A break from Alpine: Snowshoes and Nordic at Vail
VAIL, Colo. — As I registered for a snowshoe tour at the Vail Mountain Nordic School, Joe Schmitt was on the phone helping a woman plan an outing as a surprise for her daughter's 11th birthday. Family celebrations are a specialty at Vail Mountain, whether you are downhill skiing, snowshoeing or shopping Bridge Street.
As I finished the paperwork, Schmitt, the Nordic Program manager, explained that cross-country skiing and snowshoeing provide outdoor alternatives to a day away from the mountain's downhill ski trails.
Joe handed me a pair of boots to fit my size 8 foot, guesstimated my weight (did well), as weight determines size in a snowshoe — something about the webbing and floatation. Arctic has an inventory of footgear from children's feet through a man's size 14 shoe. Then he handed me a pair of poles, a bottle of water and my very own crunchy granola bar.
Tours do not start at the lodge, he said as we walked toward the parking lot to a van that would take us to Spraddle Creek, one of 30 trailheads in the White River National Forest that Arctic uses.
The size of a tour ranges from an individual to 35 people. Drive time is built in, so a 2.5-hour tour may include 20 minutes out and 20 minutes back. "It depends on where or how far the group wants to go into the White River National Forest," Schmitt said.
The White River National Forest measures 2.3 million acres and contains the Flat Tops Wilderness Area, which is reportedly the birthplace of the U.S. Wilderness Area system. It is also the habitat for many North American species, including black bear, elk, deer, Canadian lynx, bobcat and smaller creatures, such as rabbit and hopping mice. There are raptors, too, but they mostly overwinter near the river.
Joe said that the cross-country snowshoe guides are trained much like the ski patrol. Joe's group takes tours to many different places in the forest, and none is dangerous. That's where Joe's motto about outdoor recreation comes in: safety, fun and learn.
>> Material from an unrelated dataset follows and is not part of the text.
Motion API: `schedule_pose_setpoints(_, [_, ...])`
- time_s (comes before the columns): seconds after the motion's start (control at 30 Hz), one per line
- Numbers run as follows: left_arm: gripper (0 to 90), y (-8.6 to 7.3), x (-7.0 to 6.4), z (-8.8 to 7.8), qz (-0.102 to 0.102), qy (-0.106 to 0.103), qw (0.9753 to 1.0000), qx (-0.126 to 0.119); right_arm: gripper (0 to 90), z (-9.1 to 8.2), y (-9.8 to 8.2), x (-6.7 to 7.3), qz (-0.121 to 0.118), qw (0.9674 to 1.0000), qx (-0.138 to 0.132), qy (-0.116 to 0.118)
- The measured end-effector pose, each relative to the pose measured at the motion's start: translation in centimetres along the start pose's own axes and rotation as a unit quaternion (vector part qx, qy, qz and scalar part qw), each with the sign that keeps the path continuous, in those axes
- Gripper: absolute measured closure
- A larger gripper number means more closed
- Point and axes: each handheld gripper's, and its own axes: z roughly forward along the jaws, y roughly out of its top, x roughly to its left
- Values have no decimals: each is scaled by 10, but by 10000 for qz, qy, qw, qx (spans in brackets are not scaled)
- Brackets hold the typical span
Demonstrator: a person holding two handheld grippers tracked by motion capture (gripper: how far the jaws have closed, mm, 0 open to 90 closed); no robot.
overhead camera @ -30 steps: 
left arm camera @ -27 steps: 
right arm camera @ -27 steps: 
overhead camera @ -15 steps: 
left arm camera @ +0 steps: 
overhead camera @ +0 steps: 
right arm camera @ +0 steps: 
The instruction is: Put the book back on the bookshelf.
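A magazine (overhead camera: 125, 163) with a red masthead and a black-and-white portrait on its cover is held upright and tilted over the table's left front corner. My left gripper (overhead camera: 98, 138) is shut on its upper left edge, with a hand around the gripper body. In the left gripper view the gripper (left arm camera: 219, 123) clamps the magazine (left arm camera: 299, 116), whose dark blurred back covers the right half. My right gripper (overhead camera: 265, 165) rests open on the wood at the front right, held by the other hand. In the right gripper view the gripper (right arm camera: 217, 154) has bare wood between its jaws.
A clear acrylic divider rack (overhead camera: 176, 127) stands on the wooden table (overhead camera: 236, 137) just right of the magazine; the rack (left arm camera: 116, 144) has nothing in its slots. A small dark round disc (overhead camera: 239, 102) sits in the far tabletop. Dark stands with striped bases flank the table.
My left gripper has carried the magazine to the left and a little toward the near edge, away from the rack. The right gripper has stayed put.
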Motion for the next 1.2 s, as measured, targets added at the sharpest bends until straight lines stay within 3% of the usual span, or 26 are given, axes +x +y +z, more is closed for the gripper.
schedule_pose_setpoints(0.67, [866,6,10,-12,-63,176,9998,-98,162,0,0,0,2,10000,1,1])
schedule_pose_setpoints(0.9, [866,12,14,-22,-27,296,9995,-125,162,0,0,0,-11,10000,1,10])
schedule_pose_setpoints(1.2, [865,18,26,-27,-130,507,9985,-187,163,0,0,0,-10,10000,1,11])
"It is always safety first," Joe explained. In the last two years, tours have taken an adventure focus. Guides carry telemark gear, a shovel, beacon and probe on pack. Everyone in the tour, like me, is issued a bottle of water and an energy bar.
Strapping on our snowshoes, I peek at the incline that leads to our tour's transition point. The transition point is the spot where you can still see the parking area before you curve deeper into the forest and experience the meaning of quiet.
On our way up the incline, I still could look back to see Vail mountain. Skiers appear as little dots on the expansive ribbons of snow that make up the runs. Snow machines disperse fountain-like bursts that resemble fireworks. But I couldn't hear any of it. The closer I neared the ridge, the vision of the mountain became more like a silent movie. With a sky growing overcast with snow clouds, you could argue the scene looked black and white, too.
Walking in snowshoes is much easier than I thought. And revelation followed revelation. You really do float on top of the snow. This trail had about 6 inches of snow, maybe deeper in parts. To my surprise, snowshoe floatation works; the cuffs of my pants remained dry. Unlike snowshoes, poles do sink into the snow. Awkward imbalance can be avoided by holding them at the top. Strands of Quaking Aspens lined the top of the ridge, and many grew close to the trail.
Joe talked about Aspens sharing a root system, which allows them to sprout at will and grow in great rows and scenic clusters. My takeaway equated them to groundcover in the Midwest that would spread from one root system. When it comes to aspens, some Coloradans might say "invasively."
Like most native trees, there is folklore and tales of medicinal uses with the aspen. The white chalk that is easily rubbed from the birch tree-like bark reportedly acts as a sunscreen. I gave it a try on the bridge of my nose and cheeks. And, another revelation. It worked.
"New skills are good for body and brain," Joe said as he turned into the forest followed by a fledging snowshoe enthusiast already mentally marking a time to return to experience more of the wonders of Vail.